It always sounds like “damning with faint praise” but sometimes an entertainment vehicle is just an entertainment vehicle. In this case, National Treasure: Book of Secrets is just a fun movie. In the next few paragraphs, I will talk about some of the things that didn’t make sense or just bugged the crap out of me, but ultimately, when the movie was over, I was smiling and wondering about the possibility of another sequel.
For instance, Ed Harris’s character arc made no sense at all. He is set up as the head of a mercenary organization apparently lusting after a huge reward for finding Cibola, the lost city of gold. But in the last third of the movie, he makes it clear that he just wants a place in history for his family name. He acts as a team member and rescues characters he has harassed throughout the rest of the movie. So if his goal was just to find Cibola, why didn’t he approach the Gates family to start with? Why the underhanded accusations of treason? Most of the story could have remained the same, but then we wouldn’t get the car chase sequences we got.
Oh, product placement—how did we ever survive so long without you? At some point, I expected to see a TV commercial saying “The fictional Gates family, intrepid researchers of historical antiquities, drives Mercedes-Benz. Even backwards.” I think it’s lovely that the new Benz has a rear-mounted back-up camera so that a driver apparently doesn’t have to use his rear-view mirror. But does it have to be a plot point for the movie? And when the elder Gates, played by Jon Voight, goes to do research on the internet, is it necessary that we see a completely useless MSN splash screen (which somehow appeared at least twice as big as it does if you actually go to their web site)? Ambiguous search result screens would be fine, I think. And while I couldn’t catch which cell phone the Gates were using, isn’t it nice to know that it can be so easily cloned and used by your arch-nemesis?
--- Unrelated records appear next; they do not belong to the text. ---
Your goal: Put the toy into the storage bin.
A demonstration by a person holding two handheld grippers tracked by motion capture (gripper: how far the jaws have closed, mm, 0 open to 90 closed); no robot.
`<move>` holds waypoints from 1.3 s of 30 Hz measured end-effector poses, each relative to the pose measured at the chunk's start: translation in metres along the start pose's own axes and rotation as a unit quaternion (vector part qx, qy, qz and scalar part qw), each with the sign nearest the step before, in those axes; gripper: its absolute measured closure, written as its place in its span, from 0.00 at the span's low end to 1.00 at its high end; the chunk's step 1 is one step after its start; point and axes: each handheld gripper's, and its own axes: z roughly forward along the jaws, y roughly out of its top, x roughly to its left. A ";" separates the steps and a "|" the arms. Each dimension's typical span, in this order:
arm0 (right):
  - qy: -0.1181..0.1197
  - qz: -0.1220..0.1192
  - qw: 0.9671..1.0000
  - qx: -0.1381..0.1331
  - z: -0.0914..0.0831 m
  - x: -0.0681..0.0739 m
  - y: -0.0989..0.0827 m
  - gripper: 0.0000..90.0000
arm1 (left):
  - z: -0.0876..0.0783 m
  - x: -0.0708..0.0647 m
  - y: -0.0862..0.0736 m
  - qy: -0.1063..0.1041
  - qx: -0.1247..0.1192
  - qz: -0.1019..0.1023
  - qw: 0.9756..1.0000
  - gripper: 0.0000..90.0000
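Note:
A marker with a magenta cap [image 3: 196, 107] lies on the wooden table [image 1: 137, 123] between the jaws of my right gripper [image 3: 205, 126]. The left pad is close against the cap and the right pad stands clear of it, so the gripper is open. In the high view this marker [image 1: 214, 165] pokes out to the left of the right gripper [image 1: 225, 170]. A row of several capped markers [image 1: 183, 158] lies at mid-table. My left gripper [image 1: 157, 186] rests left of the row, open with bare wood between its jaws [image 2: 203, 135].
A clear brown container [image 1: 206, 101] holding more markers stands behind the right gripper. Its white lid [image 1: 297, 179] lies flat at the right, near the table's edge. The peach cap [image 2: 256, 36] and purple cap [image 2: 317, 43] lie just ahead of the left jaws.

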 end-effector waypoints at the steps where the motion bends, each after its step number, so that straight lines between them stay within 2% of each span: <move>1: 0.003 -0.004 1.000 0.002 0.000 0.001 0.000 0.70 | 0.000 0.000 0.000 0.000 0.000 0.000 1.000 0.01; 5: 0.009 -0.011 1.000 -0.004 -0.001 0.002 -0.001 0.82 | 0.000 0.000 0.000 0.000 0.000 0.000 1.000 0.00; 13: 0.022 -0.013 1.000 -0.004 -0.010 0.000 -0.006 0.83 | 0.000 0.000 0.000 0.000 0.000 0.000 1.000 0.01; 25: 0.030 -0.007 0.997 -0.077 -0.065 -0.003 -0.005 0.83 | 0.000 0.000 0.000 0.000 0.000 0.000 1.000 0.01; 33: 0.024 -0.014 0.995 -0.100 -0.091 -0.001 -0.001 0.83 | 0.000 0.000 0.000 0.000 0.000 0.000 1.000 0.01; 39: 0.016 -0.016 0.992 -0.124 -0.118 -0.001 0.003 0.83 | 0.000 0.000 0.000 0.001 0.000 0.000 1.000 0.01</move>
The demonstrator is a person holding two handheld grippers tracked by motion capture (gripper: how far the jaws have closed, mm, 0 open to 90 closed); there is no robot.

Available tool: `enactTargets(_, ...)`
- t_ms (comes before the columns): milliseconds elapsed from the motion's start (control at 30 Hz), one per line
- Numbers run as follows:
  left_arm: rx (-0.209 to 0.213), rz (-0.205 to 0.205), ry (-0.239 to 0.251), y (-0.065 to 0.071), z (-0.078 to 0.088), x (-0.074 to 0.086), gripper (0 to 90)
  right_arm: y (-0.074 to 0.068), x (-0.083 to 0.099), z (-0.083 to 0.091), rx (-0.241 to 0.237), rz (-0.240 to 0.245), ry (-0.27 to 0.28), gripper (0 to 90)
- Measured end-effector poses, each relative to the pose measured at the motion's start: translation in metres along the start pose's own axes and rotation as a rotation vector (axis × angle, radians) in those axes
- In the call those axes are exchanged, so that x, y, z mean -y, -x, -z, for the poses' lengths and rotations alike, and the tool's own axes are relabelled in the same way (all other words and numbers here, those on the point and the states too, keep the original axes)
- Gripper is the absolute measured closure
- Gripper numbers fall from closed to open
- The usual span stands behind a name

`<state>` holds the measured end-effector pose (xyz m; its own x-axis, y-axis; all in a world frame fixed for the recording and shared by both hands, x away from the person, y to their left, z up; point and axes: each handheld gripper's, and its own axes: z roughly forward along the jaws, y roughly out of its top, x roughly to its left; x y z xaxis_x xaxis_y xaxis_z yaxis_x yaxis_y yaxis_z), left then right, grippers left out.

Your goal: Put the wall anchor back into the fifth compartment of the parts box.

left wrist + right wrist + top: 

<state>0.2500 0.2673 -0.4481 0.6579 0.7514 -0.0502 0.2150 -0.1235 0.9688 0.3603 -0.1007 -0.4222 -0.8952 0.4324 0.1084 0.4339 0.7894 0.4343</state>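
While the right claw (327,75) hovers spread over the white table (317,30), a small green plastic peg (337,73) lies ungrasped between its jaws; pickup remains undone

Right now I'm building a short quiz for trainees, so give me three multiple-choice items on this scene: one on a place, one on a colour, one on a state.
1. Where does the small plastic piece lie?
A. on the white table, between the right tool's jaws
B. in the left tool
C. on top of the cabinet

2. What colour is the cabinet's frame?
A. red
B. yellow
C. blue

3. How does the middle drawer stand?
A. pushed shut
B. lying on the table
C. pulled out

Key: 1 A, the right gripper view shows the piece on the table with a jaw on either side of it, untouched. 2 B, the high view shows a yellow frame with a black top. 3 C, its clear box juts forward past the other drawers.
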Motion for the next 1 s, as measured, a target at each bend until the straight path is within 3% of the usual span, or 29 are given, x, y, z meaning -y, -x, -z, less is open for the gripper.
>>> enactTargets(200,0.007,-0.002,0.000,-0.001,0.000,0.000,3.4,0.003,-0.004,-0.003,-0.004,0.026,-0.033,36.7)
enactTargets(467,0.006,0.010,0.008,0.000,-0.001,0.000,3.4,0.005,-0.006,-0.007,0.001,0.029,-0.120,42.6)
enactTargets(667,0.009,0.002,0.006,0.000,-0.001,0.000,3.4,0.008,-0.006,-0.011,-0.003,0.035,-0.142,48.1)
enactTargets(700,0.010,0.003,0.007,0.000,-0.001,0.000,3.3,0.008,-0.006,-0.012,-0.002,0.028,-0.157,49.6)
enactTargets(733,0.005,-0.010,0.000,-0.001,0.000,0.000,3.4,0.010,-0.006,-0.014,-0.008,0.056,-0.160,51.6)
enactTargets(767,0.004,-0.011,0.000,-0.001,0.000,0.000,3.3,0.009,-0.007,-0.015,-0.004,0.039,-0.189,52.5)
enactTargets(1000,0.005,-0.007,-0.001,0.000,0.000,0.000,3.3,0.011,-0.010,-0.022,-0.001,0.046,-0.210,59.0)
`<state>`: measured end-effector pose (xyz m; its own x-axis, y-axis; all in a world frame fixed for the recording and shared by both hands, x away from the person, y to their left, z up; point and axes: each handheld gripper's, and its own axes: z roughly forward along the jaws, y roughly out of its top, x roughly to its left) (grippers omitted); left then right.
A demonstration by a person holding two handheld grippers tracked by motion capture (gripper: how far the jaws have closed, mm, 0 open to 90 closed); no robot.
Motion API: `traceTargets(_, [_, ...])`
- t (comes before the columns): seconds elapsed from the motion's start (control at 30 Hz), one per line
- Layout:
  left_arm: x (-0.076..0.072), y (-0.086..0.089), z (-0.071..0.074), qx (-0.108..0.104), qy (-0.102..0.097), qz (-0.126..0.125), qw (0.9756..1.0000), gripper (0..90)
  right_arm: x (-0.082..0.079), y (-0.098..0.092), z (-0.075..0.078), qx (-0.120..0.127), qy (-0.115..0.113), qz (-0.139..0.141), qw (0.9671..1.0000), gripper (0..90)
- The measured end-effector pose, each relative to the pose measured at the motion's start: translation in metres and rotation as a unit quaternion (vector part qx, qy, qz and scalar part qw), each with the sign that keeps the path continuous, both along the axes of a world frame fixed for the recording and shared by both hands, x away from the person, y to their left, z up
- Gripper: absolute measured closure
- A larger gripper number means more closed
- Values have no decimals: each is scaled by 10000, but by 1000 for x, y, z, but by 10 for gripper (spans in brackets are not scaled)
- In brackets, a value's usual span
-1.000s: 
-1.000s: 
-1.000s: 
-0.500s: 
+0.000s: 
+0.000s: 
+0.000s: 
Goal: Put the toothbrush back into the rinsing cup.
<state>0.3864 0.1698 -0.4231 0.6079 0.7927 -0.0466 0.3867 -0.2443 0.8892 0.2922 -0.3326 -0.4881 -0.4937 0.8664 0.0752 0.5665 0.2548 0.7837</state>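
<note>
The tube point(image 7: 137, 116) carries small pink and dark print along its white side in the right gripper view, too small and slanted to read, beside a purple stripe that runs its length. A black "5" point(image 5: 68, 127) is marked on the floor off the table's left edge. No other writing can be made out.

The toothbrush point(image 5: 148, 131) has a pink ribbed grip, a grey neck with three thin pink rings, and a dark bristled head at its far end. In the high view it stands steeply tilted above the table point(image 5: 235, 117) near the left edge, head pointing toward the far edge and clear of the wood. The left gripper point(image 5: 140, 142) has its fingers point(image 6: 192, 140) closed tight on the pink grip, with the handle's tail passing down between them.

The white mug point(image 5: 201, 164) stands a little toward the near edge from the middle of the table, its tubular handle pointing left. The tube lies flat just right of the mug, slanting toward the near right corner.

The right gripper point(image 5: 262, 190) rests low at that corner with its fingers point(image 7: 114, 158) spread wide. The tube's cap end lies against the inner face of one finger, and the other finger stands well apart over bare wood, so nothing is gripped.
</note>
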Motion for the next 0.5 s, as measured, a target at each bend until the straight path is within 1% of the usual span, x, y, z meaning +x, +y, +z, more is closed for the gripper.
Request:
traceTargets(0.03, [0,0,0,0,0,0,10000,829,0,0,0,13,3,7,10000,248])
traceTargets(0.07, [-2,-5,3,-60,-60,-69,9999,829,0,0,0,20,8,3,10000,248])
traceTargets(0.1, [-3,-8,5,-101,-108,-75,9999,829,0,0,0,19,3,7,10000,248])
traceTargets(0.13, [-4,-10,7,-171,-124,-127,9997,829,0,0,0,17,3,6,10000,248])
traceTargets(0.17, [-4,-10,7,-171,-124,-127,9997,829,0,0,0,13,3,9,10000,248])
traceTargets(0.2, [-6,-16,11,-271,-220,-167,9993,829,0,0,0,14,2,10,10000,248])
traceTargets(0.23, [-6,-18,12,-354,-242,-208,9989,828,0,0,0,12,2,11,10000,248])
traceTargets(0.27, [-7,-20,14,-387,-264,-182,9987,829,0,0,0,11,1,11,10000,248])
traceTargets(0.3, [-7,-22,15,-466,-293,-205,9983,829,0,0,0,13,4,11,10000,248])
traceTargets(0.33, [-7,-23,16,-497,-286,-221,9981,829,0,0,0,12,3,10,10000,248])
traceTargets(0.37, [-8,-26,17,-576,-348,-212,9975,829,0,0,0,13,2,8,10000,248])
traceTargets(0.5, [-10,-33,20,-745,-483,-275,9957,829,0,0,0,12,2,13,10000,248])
Oh, there are plot holes galore. The legend of Cibola that the movie tells says that a Spanish servant was led to Cibola by Native Americans but when he tried to retrace his footsteps for later Spanish explorers, he couldn’t find the city. Never mind that a cursory search for information about Cibola tells a completely different story, but it’s easy to see why the servant failed, especially if he was wandering around Florida and eventually the Southwest when all along Cibola was in South Dakota. And when exactly did the Olmecs make it so far north?
Nevertheless, the movie is a lot of fun, eventually convincing you to set aside your logical processes and go along for the ride. Nicholas Cage has his moments, though none so scenery-chewing as I was led to believe it was going to be. Harvey Keitel and Helen Mirren are under-used but good in the time they are given. Justin Bartha’s comic sidekick role is too confining also, though he makes a good use of it. The interaction between the main characters feels real and unforced, and the humor is also natural. There’s only two extended chase sequences, and they are quickly disposed of.
The real star is the romp through American history. I’m sure Google got tons of hits on “Resolute desks” in the first weekend the movie was out, and there is probably a lot more interest in the Statue of Liberty and Mount Rushmore than there has been in a while. These can’t be bad things, I think.
The movie ends with a clear set-up for another sequel, and I wouldn’t be at all disappointed to see it. Sometimes, it’s enough to escape.